## Directions for this task
Repeat the listing below in full.
- - - - -
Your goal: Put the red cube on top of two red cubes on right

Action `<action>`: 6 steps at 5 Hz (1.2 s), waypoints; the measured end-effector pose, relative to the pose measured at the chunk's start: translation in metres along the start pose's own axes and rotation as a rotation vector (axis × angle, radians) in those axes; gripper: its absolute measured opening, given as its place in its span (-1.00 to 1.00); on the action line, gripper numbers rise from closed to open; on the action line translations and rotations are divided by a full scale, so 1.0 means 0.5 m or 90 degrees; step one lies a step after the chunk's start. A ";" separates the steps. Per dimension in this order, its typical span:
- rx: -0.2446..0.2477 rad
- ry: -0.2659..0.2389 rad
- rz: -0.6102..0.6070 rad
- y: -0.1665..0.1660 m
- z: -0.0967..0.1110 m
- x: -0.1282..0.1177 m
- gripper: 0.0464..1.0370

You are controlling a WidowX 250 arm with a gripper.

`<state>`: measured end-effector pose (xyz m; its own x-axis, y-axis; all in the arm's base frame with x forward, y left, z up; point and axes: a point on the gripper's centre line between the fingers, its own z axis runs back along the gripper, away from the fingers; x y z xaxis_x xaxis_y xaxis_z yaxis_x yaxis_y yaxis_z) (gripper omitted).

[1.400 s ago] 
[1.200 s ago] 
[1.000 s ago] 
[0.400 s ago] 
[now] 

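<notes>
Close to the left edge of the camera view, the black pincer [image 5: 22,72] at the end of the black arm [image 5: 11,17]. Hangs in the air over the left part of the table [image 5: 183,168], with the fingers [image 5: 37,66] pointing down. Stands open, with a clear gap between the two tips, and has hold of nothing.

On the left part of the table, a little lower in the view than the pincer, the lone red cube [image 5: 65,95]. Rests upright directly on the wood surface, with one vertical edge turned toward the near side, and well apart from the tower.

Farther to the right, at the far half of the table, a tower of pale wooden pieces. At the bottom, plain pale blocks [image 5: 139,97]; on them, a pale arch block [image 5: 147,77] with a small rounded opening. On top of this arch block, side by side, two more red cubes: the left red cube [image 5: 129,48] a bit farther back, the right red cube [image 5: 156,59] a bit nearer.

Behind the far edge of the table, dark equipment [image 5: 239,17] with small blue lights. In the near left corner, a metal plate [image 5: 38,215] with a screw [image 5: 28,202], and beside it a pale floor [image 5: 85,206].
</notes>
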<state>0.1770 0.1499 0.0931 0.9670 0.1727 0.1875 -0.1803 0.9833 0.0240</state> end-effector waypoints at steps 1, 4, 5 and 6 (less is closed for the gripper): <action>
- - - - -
## Answer space
Your goal: Put the red cube on top of two red cubes on right

Action `<action>`: 6 steps at 5 Hz (1.2 s), waypoints; the measured end-effector pose, relative to the pose measured at the chunk's start: translation in metres along the start pose's own axes and rotation as a rotation vector (axis × angle, radians) in those axes; gripper: its absolute measured opening, given as its place in its span (-1.00 to 1.00); on the action line, gripper numbers rise from closed to open; on the action line translations and rotations are divided by a full scale, so 1.0 means 0.5 m or 90 degrees; step one lies a step after the chunk's start. A ";" separates the steps. Per dimension in this order, its typical span:
- rx: -0.2446..0.2477 rad
- ry: -0.2659..0.2389 rad
- rz: -0.6102..0.6070 rad
- y: -0.1665..0.1660 m
- z: -0.0967..0.1110 m
- x: -0.1282..0.1177 m
- gripper: 0.0464..1.0370

You are controlling a WidowX 250 arm with a gripper.

`<state>`: measured end-effector pose (xyz m; its own x-axis, y-axis; all in the arm's base frame with x forward, y left, z up; point and axes: a point on the gripper's centre line between the fingers, its own z axis runs back along the gripper, away from the fingers; x y z xaxis_x xaxis_y xaxis_z yaxis_x yaxis_y yaxis_z) (gripper omitted).

[1.400 s ago] 
[1.200 s ago] 
[1.000 s ago] 
[0.400 s ago] 
[now] 

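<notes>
Close to the left edge of the camera view, the black pincer [image 5: 22,72] at the end of the black arm [image 5: 11,17]. Hangs in the air over the left part of the table [image 5: 183,168], with the fingers [image 5: 37,66] pointing down. Stands open, with a clear gap between the two tips, and has hold of nothing.

On the left part of the table, a little lower in the view than the pincer, the lone red cube [image 5: 65,95]. Rests upright directly on the wood surface, with one vertical edge turned toward the near side, and well apart from the tower.

Farther to the right, at the far half of the table, a tower of pale wooden pieces. At the bottom, plain pale blocks [image 5: 139,97]; on them, a pale arch block [image 5: 147,77] with a small rounded opening. On top of this arch block, side by side, two more red cubes: the left red cube [image 5: 129,48] a bit farther back, the right red cube [image 5: 156,59] a bit nearer.

Behind the far edge of the table, dark equipment [image 5: 239,17] with small blue lights. In the near left corner, a metal plate [image 5: 38,215] with a screw [image 5: 28,202], and beside it a pale floor [image 5: 85,206].
</notes>
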<state>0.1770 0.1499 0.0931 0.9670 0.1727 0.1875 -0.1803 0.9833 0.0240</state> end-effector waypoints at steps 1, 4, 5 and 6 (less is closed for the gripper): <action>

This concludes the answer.